キャンプの醍醐味とも言える焚火。薪が燃える様子を眺める時間はキャンプの満足度を高めるアクティビティではあるものの、ここにも注意したいポイントがある。
「炭や薪に火をつけるのは技術と手間がかかりますから、基本的な方法を必ず事前に確認しておくべきです。手軽な着火剤を利用するケースも多いと思いますが、ゼリー状着火剤を正しく使用しなかったために、一気に火が強くなり、やけどや事故が起こる場合も。また、風下にいると、焚火の火の粉が飛んで服が燃えてやけどをするケースも見られます。正しい知識をもって焚火を楽しんでほしいですね」(前出・依田さん、以下同)
スズメバチがシートの背もたれに……
焚火が原因で山火事が起こったという事例も。林野庁のデータでは、山火事の最多の原因は焚火であり、3割を占めている。
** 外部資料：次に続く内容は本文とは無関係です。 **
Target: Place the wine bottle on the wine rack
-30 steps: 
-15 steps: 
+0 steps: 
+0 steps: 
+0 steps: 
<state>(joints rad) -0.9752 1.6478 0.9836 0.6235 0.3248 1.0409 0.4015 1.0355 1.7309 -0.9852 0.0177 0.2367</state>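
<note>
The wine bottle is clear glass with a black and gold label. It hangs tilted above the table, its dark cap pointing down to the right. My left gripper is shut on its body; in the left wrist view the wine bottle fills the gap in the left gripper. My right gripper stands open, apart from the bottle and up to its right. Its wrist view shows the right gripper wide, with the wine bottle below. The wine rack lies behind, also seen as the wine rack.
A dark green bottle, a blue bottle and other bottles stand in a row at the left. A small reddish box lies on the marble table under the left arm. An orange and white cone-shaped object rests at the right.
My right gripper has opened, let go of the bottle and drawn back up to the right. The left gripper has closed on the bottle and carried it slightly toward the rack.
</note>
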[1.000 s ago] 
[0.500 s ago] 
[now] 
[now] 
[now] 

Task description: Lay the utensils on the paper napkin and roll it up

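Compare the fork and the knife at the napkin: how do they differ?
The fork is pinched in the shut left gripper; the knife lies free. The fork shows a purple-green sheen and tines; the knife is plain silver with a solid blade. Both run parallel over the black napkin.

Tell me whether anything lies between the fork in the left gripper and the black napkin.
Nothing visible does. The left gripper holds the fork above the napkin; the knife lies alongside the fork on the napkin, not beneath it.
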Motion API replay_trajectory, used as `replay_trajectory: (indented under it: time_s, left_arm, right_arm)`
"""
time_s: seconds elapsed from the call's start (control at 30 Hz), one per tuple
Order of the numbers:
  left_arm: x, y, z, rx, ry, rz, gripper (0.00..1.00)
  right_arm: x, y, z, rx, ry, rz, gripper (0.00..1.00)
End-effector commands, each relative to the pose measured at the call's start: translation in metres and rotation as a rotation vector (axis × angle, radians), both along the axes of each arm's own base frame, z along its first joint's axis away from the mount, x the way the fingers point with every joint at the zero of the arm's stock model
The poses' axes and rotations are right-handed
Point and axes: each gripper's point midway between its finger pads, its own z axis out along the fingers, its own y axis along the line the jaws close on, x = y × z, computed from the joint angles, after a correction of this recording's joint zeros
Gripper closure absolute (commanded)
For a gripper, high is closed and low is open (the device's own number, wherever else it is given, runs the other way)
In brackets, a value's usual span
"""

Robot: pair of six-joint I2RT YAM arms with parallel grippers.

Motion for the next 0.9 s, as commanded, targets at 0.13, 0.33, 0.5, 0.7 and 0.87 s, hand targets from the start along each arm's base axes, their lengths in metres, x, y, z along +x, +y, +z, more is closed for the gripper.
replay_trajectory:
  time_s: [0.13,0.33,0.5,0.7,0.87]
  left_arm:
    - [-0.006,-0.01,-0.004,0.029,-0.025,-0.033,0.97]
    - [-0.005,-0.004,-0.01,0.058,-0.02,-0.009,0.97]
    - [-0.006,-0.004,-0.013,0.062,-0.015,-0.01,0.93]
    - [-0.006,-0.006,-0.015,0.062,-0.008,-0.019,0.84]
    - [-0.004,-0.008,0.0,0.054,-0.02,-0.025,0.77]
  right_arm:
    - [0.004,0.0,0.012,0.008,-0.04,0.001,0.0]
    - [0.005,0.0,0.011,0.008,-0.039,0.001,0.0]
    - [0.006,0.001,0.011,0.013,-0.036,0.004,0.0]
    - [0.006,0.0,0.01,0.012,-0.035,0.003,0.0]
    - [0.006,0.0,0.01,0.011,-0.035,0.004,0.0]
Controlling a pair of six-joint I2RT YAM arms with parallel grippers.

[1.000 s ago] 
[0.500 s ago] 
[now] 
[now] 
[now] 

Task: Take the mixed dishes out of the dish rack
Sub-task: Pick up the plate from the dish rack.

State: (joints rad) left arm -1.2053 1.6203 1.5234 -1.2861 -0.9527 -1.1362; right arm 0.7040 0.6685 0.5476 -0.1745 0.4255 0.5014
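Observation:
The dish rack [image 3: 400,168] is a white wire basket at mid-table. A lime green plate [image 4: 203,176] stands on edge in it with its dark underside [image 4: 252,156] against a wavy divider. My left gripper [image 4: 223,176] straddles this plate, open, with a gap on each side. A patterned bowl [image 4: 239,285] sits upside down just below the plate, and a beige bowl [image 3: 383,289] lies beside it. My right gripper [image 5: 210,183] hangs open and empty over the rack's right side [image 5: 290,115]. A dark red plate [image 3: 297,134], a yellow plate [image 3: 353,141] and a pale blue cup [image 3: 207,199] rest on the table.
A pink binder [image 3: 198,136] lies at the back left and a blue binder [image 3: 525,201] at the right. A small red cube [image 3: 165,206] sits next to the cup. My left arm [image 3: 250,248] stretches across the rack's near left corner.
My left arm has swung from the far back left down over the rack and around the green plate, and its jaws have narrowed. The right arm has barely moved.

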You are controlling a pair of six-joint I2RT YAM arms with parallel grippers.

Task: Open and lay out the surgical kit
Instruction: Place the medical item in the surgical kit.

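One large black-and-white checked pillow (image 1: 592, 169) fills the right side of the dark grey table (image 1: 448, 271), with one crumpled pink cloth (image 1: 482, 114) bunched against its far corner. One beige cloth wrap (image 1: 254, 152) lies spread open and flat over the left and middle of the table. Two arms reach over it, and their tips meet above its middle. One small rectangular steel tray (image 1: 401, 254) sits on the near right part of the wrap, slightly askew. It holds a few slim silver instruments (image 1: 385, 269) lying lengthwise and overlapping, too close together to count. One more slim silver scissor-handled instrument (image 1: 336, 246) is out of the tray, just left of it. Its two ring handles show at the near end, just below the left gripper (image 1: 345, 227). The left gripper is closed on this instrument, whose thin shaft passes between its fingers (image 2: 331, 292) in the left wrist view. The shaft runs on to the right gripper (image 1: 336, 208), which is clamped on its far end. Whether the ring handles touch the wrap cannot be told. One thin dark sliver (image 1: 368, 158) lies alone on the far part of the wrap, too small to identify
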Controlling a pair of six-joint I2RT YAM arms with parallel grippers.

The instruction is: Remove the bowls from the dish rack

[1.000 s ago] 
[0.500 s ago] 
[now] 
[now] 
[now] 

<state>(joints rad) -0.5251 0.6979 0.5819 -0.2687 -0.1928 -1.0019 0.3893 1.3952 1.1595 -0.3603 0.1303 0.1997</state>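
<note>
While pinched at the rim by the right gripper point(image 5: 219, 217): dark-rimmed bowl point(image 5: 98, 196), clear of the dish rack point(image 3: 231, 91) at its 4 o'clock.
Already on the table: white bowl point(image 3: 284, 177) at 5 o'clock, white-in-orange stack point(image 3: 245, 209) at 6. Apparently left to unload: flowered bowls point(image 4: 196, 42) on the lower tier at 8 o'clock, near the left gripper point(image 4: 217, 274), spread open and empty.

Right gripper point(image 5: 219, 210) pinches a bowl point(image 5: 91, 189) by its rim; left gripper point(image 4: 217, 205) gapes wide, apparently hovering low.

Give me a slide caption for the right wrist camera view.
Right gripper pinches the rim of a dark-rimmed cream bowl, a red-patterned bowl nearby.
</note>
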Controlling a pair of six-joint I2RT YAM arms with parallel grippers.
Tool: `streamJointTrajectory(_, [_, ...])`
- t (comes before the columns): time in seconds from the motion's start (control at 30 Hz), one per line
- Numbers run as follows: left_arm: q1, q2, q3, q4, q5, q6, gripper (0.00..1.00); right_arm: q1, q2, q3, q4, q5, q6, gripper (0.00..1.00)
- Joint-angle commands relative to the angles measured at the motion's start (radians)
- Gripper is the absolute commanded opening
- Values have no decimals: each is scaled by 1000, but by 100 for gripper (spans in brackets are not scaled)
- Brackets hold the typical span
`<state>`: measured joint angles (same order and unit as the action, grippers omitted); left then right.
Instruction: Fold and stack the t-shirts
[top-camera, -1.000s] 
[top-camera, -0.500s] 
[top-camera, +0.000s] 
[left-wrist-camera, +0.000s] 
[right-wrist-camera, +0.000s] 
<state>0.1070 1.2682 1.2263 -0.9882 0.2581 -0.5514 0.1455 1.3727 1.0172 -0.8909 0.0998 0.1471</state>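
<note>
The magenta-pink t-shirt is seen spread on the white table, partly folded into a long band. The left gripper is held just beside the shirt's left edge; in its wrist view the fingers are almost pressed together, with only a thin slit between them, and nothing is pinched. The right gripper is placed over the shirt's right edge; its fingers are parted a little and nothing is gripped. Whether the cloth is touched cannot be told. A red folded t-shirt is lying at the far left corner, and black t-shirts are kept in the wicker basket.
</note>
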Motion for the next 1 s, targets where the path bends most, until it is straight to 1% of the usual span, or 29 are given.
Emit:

火を扱う以上、危険を伴うことを肝に銘じておきたい。
山や森のキャンプ場には当然ながら野生動物や昆虫も生息しており、人間が被害を受けるケースもある。
「食材や使った鍋や食器などを洗わないまま外に出しておくと、それを野生動物が食べに来ることがあります。野山に暮らす野生動物の生態系を壊す恐れもありますし、遭遇することで人間が被害を受ける可能性もあるので、食材はクーラーボックスなどに仕舞い、調理器具や食器は洗って片付けるというふうに、きちんと管理することが大事です」
危険な動物に対する心構えも必要。特に注意したいのはスズメバチや、マムシやハブなどの毒ヘビだ。
「ハチの場合は、巣に近づいたり、人が手を出したりしなければ、攻撃してくることはありません。見つけたら手で振り払ったり逃げるのではなく、姿勢を低くして、目を閉じて、顔を下向きにして、いなくなるのを待ちます。いなくなったら、近くに巣があるので、静かにその場を離れることです。
ヘビも刺激しない限り襲ってくることはまずないので、いそうな所へ行くときは注意して、音を出しながら歩くとヘビは逃げます。見かけても手を出さないことが重要。もし、ハチに刺されたりヘビに噛まれたら、一刻も早く病院に行って治療を受けましょう」
千葉県に住む会社員の盛山さん(仮名・50代男性・会社員)は、岩手県で釣りを楽しんでいる最中にスズメバチに刺された経験を持つ。
「渓流釣りの途中、着替えようと思って車に戻り運転席に座ったら、背中に木切れで刺されたような痛み起こって。後から気づいたのですが、スズメバチがシートの背もたれに止まってることに気づかず、背中をシートに預けたところに刺されたんです。真夏なのにガタガタ震えるほどの寒気に襲われました。一緒に釣りをしていた友人に頼んで、街まで行き病院で治療を受けて事なきを得ましたが……。これまで感じたことがない痛みで、驚きました」
このゴールデンウィークも各地のキャンプ場で混雑が見込まれる。自然の中で過ごす以上、自然災害をはじめとする危険は起こり得ることだ。それを十分に理解し、対策を考えておくことが楽しいキャンプに繋がる最大のコツといえそうだ。